*WORK TO COMPLETE*. Search the data below for "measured"; list each line that holds it.

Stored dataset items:
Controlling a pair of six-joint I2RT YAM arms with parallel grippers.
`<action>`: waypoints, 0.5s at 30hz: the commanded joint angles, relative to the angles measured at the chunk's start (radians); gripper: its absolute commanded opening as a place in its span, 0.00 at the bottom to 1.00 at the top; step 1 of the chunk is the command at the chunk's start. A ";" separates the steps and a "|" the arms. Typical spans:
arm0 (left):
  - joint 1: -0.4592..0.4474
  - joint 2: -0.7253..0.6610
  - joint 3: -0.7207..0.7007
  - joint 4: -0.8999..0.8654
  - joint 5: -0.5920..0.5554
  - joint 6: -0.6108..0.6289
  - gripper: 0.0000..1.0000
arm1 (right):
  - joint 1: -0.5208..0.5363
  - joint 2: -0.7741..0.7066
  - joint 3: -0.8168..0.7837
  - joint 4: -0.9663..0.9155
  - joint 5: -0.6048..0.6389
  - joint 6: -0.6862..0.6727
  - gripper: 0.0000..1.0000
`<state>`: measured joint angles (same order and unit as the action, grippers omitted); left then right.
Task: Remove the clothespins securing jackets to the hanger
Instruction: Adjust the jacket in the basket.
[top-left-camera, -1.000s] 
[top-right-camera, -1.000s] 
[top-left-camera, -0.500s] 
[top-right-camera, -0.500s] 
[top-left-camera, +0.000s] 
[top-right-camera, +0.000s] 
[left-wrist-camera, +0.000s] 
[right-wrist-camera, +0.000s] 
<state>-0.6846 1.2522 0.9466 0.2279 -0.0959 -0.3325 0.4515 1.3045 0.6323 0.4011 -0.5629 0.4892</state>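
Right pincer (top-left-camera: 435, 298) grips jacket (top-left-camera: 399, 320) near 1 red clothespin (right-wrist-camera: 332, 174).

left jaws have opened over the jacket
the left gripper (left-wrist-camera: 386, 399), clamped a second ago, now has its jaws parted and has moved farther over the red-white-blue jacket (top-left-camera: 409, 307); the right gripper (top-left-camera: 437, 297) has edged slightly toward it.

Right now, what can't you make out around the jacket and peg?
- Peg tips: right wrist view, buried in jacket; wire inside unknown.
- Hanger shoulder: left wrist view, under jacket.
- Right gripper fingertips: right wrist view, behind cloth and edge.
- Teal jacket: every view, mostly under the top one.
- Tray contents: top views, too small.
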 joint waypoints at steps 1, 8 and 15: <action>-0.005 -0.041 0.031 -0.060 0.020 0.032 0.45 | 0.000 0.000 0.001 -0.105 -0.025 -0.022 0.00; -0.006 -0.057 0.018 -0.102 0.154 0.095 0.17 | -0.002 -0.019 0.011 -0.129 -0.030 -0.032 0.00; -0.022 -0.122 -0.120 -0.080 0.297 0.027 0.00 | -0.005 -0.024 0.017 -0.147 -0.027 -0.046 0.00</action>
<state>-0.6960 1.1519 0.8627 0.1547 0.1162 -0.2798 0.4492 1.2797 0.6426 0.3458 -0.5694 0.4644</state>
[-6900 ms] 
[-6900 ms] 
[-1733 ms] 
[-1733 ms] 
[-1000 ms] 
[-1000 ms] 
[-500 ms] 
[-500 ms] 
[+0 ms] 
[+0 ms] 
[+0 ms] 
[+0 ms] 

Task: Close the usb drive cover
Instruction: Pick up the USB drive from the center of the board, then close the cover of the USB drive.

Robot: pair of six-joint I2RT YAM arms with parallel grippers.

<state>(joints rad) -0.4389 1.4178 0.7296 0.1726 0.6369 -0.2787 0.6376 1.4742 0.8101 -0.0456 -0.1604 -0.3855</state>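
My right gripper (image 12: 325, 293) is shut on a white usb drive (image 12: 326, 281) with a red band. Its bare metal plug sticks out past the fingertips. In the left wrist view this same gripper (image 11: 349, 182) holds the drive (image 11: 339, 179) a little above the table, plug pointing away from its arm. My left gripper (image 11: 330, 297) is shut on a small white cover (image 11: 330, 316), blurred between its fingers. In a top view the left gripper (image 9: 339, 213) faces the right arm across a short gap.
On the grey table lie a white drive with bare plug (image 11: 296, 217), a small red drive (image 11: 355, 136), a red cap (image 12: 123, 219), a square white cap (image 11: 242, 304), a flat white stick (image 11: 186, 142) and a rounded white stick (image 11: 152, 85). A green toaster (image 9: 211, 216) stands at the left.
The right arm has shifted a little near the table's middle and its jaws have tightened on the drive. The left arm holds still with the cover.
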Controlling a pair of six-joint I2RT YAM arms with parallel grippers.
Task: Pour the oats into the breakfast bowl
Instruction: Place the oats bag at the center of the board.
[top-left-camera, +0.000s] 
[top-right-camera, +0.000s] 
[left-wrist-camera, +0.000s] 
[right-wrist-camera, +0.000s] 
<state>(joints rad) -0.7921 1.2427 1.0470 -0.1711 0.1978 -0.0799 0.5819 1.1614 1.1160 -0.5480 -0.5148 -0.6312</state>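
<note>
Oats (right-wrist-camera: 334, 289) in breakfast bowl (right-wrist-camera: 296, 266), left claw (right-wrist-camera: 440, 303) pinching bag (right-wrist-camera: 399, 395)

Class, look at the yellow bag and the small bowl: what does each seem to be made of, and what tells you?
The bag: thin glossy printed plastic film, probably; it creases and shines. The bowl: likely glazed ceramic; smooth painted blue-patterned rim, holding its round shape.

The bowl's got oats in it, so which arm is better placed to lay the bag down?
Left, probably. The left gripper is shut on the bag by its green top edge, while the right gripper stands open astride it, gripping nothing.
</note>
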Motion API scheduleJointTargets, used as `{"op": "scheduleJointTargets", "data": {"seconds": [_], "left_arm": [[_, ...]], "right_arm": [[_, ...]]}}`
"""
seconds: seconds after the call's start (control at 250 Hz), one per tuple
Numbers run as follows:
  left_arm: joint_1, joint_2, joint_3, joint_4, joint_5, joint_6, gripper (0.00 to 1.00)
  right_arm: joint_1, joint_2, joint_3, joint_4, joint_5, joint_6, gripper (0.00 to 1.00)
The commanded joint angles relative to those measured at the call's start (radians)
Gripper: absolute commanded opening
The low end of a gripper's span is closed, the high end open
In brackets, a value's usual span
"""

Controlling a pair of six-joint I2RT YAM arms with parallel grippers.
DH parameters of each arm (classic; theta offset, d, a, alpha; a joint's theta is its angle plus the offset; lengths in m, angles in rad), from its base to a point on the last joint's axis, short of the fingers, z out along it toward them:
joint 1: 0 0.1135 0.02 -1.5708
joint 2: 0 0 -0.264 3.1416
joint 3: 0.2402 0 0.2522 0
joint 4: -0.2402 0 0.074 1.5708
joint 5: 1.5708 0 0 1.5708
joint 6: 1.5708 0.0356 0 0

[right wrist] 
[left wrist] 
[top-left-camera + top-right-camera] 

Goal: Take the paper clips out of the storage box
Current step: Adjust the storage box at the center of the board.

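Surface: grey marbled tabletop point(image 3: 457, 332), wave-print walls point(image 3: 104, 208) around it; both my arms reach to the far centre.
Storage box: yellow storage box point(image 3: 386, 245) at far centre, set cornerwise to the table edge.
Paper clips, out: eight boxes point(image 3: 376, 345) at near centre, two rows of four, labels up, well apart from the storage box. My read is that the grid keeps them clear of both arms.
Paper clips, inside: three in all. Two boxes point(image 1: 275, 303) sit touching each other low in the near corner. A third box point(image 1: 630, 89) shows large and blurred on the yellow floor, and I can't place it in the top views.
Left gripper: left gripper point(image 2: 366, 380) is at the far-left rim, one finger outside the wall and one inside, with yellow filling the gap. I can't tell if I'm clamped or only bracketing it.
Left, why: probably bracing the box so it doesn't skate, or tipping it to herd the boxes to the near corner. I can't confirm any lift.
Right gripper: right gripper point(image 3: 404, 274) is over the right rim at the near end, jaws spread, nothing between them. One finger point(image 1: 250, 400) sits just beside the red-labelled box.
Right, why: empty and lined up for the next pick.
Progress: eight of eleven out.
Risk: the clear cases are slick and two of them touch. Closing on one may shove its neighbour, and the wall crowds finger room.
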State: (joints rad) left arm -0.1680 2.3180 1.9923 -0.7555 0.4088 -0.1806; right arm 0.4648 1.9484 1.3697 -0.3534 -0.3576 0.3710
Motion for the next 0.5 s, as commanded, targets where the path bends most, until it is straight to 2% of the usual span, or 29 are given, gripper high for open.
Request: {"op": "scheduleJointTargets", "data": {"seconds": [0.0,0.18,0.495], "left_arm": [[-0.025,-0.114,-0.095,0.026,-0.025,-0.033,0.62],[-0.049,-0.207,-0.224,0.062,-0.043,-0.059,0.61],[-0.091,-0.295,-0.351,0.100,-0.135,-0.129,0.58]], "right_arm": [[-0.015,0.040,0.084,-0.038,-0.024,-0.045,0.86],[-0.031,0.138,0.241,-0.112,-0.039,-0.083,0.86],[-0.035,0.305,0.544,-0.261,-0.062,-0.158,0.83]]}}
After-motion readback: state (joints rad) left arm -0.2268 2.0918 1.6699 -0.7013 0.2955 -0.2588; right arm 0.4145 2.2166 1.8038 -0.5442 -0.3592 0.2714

*ANSWER SECTION*.
`<action>`: waypoints, 0.5s at 30hz: the commanded joint angles, relative to the angles measured at the chunk's start (radians); gripper: its absolute commanded opening as a place in its span, 0.00 at the bottom to 1.00 at the top; step 1 of the chunk is the command at the chunk's start. A ";" separates the steps and a "|" the arms. Typical spans:
`<state>`: measured joint angles (same order and unit as the action, grippers omitted); left then right.
The commanded joint angles relative to those measured at the call's start (radians)

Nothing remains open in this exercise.